The committee said in a statement that globally, economic activity slowed down. The monetary tightening policies by the major central banks lowered the economic growth expectations compared to what the MPC saw at its previous meeting.

It added that global commodity prices, especially energy prices, generally declined. It said that this was due to the drop in speculation about oil supply shortages and global demand. Global inflationary pressures also decreased recently because of the monetary tightening policies in many economies.

Therefore, inflation rate expectations for those economies dropped compared to what the MPC saw at the previous meeting.

“However, there is uncertainty about inflation expectations, especially for global energy prices, because of the geopolitical tensions that the world is facing,” MPC said.

Locally, the committee said that the real GDP growth rate slowed down during the second quarter of 2023, recording 2.9%, compared to 3.9% during the previous quarter. So the real GDP growth rate was 3.8% during the fiscal year 2022/ 2023, compared to 6.7% in the fiscal year 2021/2022.

The committee explained that this slowdown in the economic activity growth rate was mainly due to a shrinkage in total domestic investments, while both consumption and net exports added positively to the economic growth rate.

The GDP growth rate is expected to keep slowing down during the fiscal year 2023/2024 compared to the previous fiscal year. It will then gradually increase later, based on the actual data developments and the negative effects of geopolitical risks and their impacts, especially on the services sector.

About the labor market, the committee said that the unemployment rate was mostly stable, recording 7.1% during the third quarter of 2023.

It continued, “As expected, the annual rate of general urban inflation slowed down during October and November 2023, driven by the positive effect of the base period, recording 34.6% in November 2023 from 35.8% in October 2023. The annual rate of core inflation kept declining for the fifth month in a row, recording 35.9% in November 2023 from 38.1% in October 2023.”

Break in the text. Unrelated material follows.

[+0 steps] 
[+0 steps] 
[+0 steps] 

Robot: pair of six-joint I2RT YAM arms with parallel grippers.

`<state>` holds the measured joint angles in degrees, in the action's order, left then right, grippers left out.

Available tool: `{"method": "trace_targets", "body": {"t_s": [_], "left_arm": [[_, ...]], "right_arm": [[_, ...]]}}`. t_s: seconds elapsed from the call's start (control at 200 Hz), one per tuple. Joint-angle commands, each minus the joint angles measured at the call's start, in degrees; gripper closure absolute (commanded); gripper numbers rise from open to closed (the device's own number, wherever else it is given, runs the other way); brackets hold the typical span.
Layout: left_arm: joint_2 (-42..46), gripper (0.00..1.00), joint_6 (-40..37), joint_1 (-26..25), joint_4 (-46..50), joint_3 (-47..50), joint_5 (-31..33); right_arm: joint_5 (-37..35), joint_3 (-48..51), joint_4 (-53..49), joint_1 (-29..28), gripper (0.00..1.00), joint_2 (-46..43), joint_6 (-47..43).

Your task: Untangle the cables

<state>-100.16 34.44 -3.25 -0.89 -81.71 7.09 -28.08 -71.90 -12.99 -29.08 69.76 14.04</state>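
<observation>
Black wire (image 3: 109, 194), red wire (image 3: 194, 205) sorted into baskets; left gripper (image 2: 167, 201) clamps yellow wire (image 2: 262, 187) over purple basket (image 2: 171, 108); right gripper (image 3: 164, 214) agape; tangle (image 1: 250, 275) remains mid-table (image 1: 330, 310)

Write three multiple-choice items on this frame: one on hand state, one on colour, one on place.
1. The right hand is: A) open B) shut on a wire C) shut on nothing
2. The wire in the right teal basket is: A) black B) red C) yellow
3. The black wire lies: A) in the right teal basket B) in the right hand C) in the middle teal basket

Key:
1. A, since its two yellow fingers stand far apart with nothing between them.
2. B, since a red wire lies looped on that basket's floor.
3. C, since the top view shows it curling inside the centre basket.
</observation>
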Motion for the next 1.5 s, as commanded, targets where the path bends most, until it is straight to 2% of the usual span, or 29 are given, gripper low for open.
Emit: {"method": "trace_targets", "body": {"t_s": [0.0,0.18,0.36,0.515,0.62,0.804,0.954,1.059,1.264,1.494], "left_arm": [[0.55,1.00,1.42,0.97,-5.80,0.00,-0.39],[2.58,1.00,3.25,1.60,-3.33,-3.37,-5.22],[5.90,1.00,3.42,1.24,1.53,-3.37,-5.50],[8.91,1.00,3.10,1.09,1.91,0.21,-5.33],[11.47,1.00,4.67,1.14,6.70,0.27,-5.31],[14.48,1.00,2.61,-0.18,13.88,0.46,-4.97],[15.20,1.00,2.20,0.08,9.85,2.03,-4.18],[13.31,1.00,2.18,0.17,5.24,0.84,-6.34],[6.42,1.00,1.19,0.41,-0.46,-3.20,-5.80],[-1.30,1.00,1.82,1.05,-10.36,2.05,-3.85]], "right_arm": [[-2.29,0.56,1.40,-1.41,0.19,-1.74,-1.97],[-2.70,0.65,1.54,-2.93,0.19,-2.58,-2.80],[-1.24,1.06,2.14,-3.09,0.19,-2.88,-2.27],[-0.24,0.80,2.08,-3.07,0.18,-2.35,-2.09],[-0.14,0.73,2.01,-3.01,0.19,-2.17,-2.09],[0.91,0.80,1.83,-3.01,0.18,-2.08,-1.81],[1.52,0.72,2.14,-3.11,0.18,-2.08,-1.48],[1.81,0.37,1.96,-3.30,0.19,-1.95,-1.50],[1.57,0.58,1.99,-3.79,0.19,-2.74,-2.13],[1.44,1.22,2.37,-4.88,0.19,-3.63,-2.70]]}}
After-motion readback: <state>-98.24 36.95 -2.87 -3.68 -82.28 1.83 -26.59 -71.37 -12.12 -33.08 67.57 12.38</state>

According to the committee, the monthly developments matched the expectations, reflecting the seasonal drop in the prices of agricultural products, along with the increase in the prices of administratively set commodities during November 2023.

The data available since the previous MPC meeting in November 2023, including inflation data, matched the expectations. Based on that, MPC decided to keep CBE’s basic interest rates the same. It emphasized that it will keep assessing the effect of the tight monetary policy and its effect on the economy based on the data received in the coming period.

MPC also affirmed that the expected path of basic return rates depends on expected inflation rates and not current inflation rates. It emphasized that it continues to closely monitor economic developments and assess the risks around inflation expectations.